Hello :)

This is my first post. I haven't done a Java type program in a while (2-3 years). I am trying to write a simple program which displays a window with 5 buttons. When you click either the first or second button it should open another window within which stuff will be done by the user ie. text entered etc.

I would like to somehow add "Back" buttons to those new windows so they can return to the original 'menu' with the 5 buttons. I have used 1 JFrame and 'attempted' to use multiple JPanels in order to do this.

An expert programmer from another java forum has said it is important to use just one JFrame and play with JPanels rather than using many different JFrames. Is this true? I dont know. Here is my program. Please feel free to criticize my poor coding practise as I have forgotten how to play with constructors and classes to do my dirty work :) Also, I have used the validate() and removeAll() methods in order to somehow manipulate Containers and start new windows but Im stuck now :( I dont know how to add the "back" buttons.

import java.awt.event.*;
import java.awt.*;
import javax.swing.*;

public class MyProgram {
	public static void main(String args[]) {
		final JFrame myJFrame = new JFrame("Tax Program");
		final JPanel panel = new JPanel();
		final Container cp = myJFrame.getContentPane();

		JButton button1 = new JButton("First window");
		JButton button2 = new JButton("Second window");
		JButton button3 = new JButton("button 3");
		JButton button4 = new JButton("button 4");
		JButton button5 = new JButton("button 5");

		panel.setLayout(new GridLayout(5,1));

		ActionListener al = new ActionListener() {
		         public void actionPerformed(ActionEvent e) {
					//myJFrame.setVisible(false);
		            cp.removeAll();
		            myJFrame.setSize(700,400);
		            JPanel Panel1 = new JPanel();
					cp.add(Panel1);

					cp.validate();
		         }
    	};

    	ActionListener al_2 = new ActionListener() {
		         public void actionPerformed(ActionEvent e) {
					 cp.removeAll();
					 myJFrame.setSize(700,600);
					 JPanel Panel2 = new JPanel();
					 cp.add(Panel2);
					 cp.validate();


        		 }
    	};

		button1.addActionListener(al);
		button2.addActionListener(al_2);

		cp.add(panel);

		panel.add(button1);
		panel.add(button2);
		panel.add(button3);
		panel.add(button4);
		panel.add(button5);

		myJFrame.setSize(600,600);

		//Puts the window in the middle of the screen.
		myJFrame.setLocationRelativeTo(null);
		myJFrame.setDefaultCloseOperation(JFrame.EXIT_ON_CLOSE);
		myJFrame.setVisible(true);

	}
}

What you MIGHT want to do is, create a class that extends JPanel, it is not so hard, forget about the paint and update methods, keep them default. In the constructor of the new JPanel class, send your JFrame's handle, and add a BACK button, which calls on a function in the JFrame, called maybe setTop();

Forgot to say, make sure that the variable or instance of the custom JPanel class in the main JFrame class is private but defined in the CLASS's body, not in the main() function's body. Then in the setTop, just set that instance of JPanel to be not visible, and then just set (this.setVisible(true)) to the JFrame. It should work, but I mean it takes a bit of work anyways :D. Good lucK!

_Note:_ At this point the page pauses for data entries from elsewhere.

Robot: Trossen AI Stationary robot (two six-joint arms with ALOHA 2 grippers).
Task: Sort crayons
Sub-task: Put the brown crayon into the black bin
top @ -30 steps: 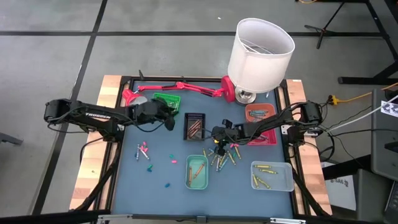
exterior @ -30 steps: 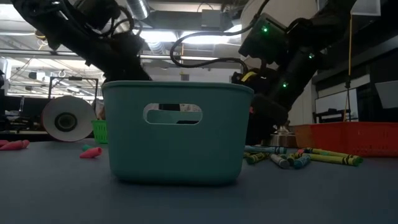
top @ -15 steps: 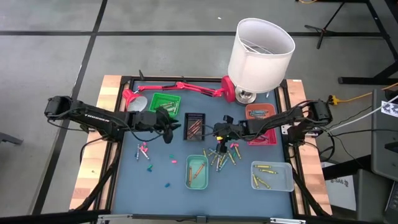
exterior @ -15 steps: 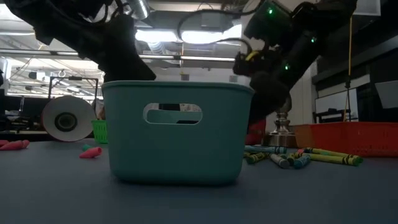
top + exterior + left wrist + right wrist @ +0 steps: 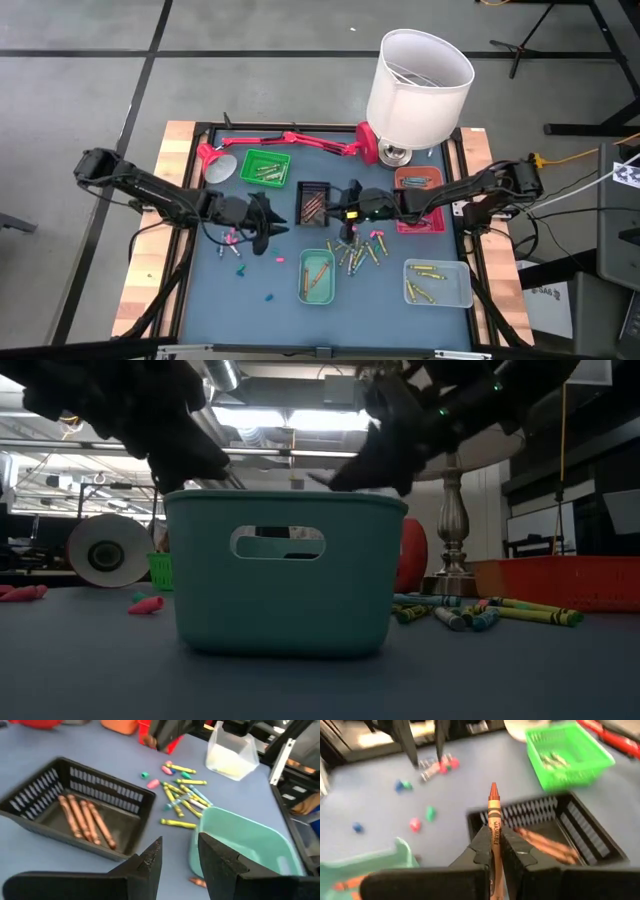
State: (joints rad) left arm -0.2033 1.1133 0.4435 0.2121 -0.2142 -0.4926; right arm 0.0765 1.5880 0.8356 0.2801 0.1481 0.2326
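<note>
The right gripper (image 5: 495,851) hovered just above the rim of the black tray (image 5: 313,200) near the middle of the worktop (image 5: 250,290), its fingers (image 5: 479,845) pressed onto a brown crayon (image 5: 493,815) whose tip pointed out ahead of them toward the tray's open top. Several more brown crayons (image 5: 82,817) lay side by side in the tray below the gripper. Just beside the right gripper, on its near side, a loose heap of crayons (image 5: 360,248), mostly yellow with some blue and pink, was scattered on the worktop between the teal tray (image 5: 316,275) and the clear tray (image 5: 437,282); the clear tray held yellow crayons, while the teal tray's contents were hard to make out from overhead. The left gripper (image 5: 177,857) hung well apart from the right one, on the other side of the black tray, with its fingers (image 5: 150,860) spread and nothing between them. Under and beside the left gripper, a few pink, green and blue crayon stubs (image 5: 235,245) dotted the blue surface. Beyond the left gripper stood the green tray (image 5: 266,166), and behind it lay the folded red desk lamp (image 5: 290,140), next to a tall white lampshade (image 5: 418,88). An orange tray (image 5: 420,180) sat beneath the right arm.
</note>
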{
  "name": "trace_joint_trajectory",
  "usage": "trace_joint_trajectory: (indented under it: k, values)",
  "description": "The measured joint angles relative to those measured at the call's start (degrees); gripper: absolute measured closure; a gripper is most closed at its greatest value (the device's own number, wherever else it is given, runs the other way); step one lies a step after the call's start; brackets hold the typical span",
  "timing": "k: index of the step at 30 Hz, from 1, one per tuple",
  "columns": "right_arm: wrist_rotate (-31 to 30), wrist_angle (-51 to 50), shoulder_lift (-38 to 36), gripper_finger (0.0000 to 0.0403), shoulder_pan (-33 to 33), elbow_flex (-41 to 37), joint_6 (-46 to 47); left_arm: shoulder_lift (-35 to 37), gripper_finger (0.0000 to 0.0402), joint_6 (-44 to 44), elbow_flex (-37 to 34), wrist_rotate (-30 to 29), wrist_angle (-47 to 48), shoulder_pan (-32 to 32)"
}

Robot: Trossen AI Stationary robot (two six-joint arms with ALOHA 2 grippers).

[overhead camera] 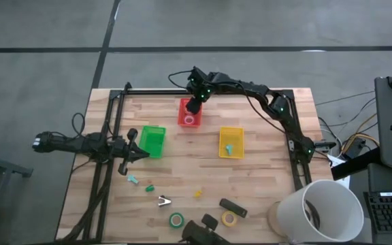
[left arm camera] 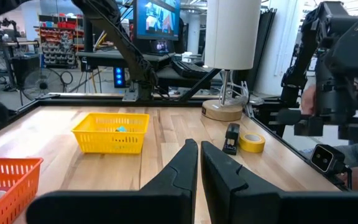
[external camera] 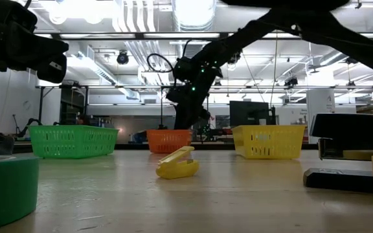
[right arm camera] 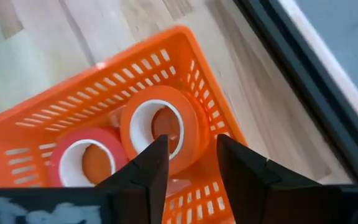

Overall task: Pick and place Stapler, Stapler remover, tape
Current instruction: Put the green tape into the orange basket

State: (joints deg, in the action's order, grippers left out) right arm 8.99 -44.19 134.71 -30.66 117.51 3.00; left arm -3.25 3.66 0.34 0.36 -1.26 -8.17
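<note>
Now the right tool (overhead camera: 194,104) hangs over the red basket (overhead camera: 189,113) near the middle of the counter's far edge, its fingers spread apart and holding nothing. Seen from the right wrist, two red-orange tape rolls (right arm camera: 160,127) (right arm camera: 84,163) lie inside that basket, side by side and touching, the nearer one leaning on the other, just beyond the fingertips (right arm camera: 151,165). The left tool (overhead camera: 141,154) waits near the left edge, beside the green basket (overhead camera: 152,141), with its fingers (left arm camera: 188,168) pressed together on nothing. A yellow basket (overhead camera: 231,142) sits right of centre with a small teal piece (overhead camera: 229,148) in it. Toward the near edge of the counter (overhead camera: 264,177) the remaining things lie loose: the black stapler (overhead camera: 233,207) right of the middle, the yellow tape (overhead camera: 229,219) just beside it, and the green tape (overhead camera: 176,220) a little to the left, close to the edge. A silver claw-like piece (overhead camera: 164,201) lies just beyond the green tape, a teal piece (overhead camera: 133,180) and a green piece (overhead camera: 150,187) lie nearer the left edge, and a small yellow piece (overhead camera: 198,194) sits between the silver claw and the stapler. A lamp with a white shade (overhead camera: 322,209) stands at the near right corner.
</note>
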Motion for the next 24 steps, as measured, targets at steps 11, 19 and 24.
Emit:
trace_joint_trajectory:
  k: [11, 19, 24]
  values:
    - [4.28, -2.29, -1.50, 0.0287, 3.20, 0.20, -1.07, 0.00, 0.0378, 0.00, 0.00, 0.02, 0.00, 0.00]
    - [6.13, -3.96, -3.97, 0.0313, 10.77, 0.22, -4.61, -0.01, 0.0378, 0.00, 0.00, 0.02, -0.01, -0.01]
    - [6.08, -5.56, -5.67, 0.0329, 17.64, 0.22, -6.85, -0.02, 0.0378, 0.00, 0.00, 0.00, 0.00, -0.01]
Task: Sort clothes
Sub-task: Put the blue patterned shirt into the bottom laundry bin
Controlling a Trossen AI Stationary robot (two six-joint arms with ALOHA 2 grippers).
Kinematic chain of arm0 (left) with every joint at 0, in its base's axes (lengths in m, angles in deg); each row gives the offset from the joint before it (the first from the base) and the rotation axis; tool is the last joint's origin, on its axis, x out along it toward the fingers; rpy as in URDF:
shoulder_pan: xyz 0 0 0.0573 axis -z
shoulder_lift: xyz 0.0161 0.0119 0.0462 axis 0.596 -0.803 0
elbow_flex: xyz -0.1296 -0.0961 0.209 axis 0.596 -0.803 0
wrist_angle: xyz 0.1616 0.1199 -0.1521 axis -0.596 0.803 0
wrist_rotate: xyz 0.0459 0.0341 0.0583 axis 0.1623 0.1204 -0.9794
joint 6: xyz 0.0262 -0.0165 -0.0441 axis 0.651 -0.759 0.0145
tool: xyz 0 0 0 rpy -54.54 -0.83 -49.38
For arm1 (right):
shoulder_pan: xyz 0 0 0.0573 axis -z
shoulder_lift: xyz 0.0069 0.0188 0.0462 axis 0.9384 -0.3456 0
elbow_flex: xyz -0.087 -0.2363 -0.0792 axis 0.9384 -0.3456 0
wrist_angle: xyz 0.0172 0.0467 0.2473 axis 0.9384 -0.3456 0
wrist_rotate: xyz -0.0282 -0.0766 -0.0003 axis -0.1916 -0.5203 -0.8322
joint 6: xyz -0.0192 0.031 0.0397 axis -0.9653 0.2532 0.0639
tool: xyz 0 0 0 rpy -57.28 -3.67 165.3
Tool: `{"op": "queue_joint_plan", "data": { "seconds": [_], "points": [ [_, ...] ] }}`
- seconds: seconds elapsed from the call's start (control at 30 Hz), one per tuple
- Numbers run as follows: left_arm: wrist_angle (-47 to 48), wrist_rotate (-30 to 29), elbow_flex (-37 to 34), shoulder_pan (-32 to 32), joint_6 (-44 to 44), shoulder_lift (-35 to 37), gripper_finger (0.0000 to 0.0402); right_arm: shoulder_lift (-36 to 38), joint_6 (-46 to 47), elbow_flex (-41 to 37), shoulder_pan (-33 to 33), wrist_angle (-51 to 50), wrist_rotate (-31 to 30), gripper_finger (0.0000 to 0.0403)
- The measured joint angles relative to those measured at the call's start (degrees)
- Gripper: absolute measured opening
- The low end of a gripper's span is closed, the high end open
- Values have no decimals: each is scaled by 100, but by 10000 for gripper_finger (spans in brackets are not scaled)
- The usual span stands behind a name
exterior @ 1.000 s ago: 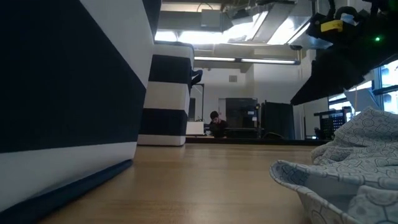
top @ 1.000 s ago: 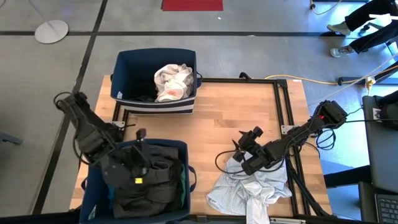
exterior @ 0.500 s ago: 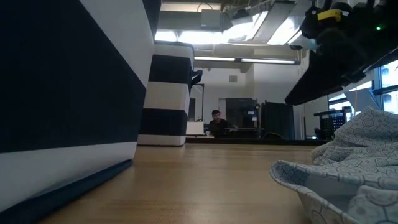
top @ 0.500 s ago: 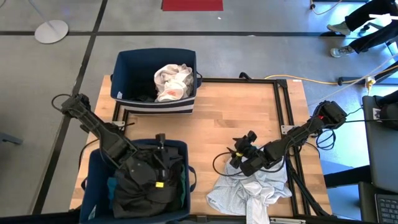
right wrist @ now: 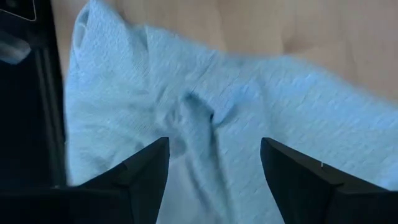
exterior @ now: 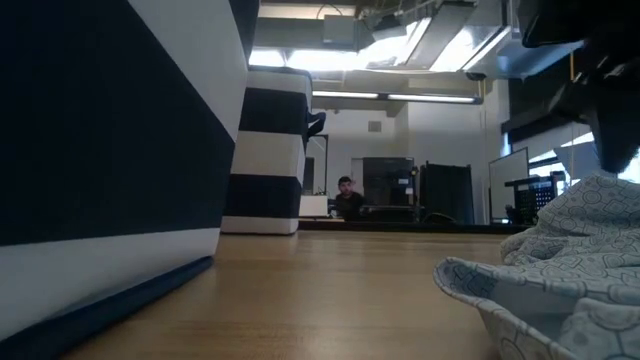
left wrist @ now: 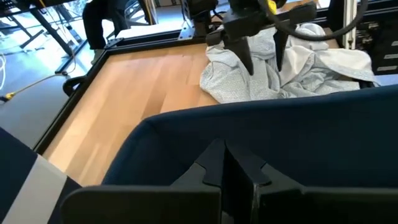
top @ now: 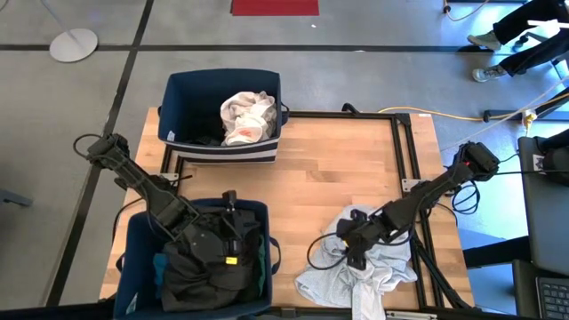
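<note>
A pale grey-white garment [top: 369, 271] lies crumpled on the table at the near right; it also shows in the low view [exterior: 570, 260] and the right wrist view [right wrist: 217, 87]. My right gripper [top: 354, 249] is open and points down over the garment's far part, also shown in its own wrist view [right wrist: 214, 146] and in the left wrist view [left wrist: 262, 56]. My left gripper [top: 228, 242] is shut, inside the near-left blue bin [top: 130, 258] above dark clothes [top: 200, 280]; from its wrist view [left wrist: 225, 152] it looks over the bin wall. White clothes [top: 247, 116] lie in the far blue bin [top: 178, 107]. My right gripper's open fingers [left wrist: 245, 59] point down from above at the pale garment's far part [left wrist: 261, 78]. I cannot tell whether they touch it.
A black metal frame [top: 413, 178] runs along the table's far and right sides. A dark cable loop [top: 313, 249] lies beside the pale garment. The near bin's wall [exterior: 100, 150] fills the low view's left. Bare wood [top: 329, 178] lies between the bins and the garment.
My right gripper has gone down and toward the table's near edge, tipping to point down over the pale garment, which has stayed put. My left gripper has gone toward the table's right edge, over the dark clothes in the near bin.
</note>
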Motion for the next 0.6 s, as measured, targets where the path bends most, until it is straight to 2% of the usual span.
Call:
{"op": "queue_joint_plan", "data": {
  "seconds": [0.13, 0.5, 0.6],
  "points": [
    [-1, 0, 0, 1, 0, 2, 0, -1, 295, 0, -61, 111, 80, 253],
    [8, 0, 0, -1, 73, 4, 0, -1, 5, 0, -57, 180, -776, 253],
    [8, -2, 0, -11, 72, 4, 0, -1, 6, 0, -57, 178, -793, 253]
  ]
}}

I dont understand what you mean by 'send your JFrame's handle'. Could you please explain with some sample code?

By sending the handle of the JFrame, you are literally passing the JFrame itself and all its children / components to the JPanel. You can then display this JFrame within the JPanel, without having to have multiple windows. There is a tutorial on Sun's website about this, which I believe is called JFrame's within JFrame's. Basically, its doing something like this:

JFrame mainFrame = new JFrame("Main Frame");
JPanel jPanel1 = new JPanel();
mainFrame.add(jPanel1);
JFrame nestedFrame = new JFrame("Nested Frame");
jPanel1.add(nestedFrame);

It is nothing complicated, what I would suggest is that you actually try it :)

:O Also, by SENDING the handle, it would be like the above code, but like this:

class Demo extends JPanel
{
   public Demo(JFrame nestedFrameHandle)
   {
     this.add(nestedFrameHandle);
   }
}

Do not take this the wrong way, but you should know what I mean because these are standard principles of OOP, know that you are not restricted to one class, nor one instance of the same object. Objects can be manipulated in various classes and methods, all affecting the same internal instance of a variable <- I hope that makes sense :) . Good luck!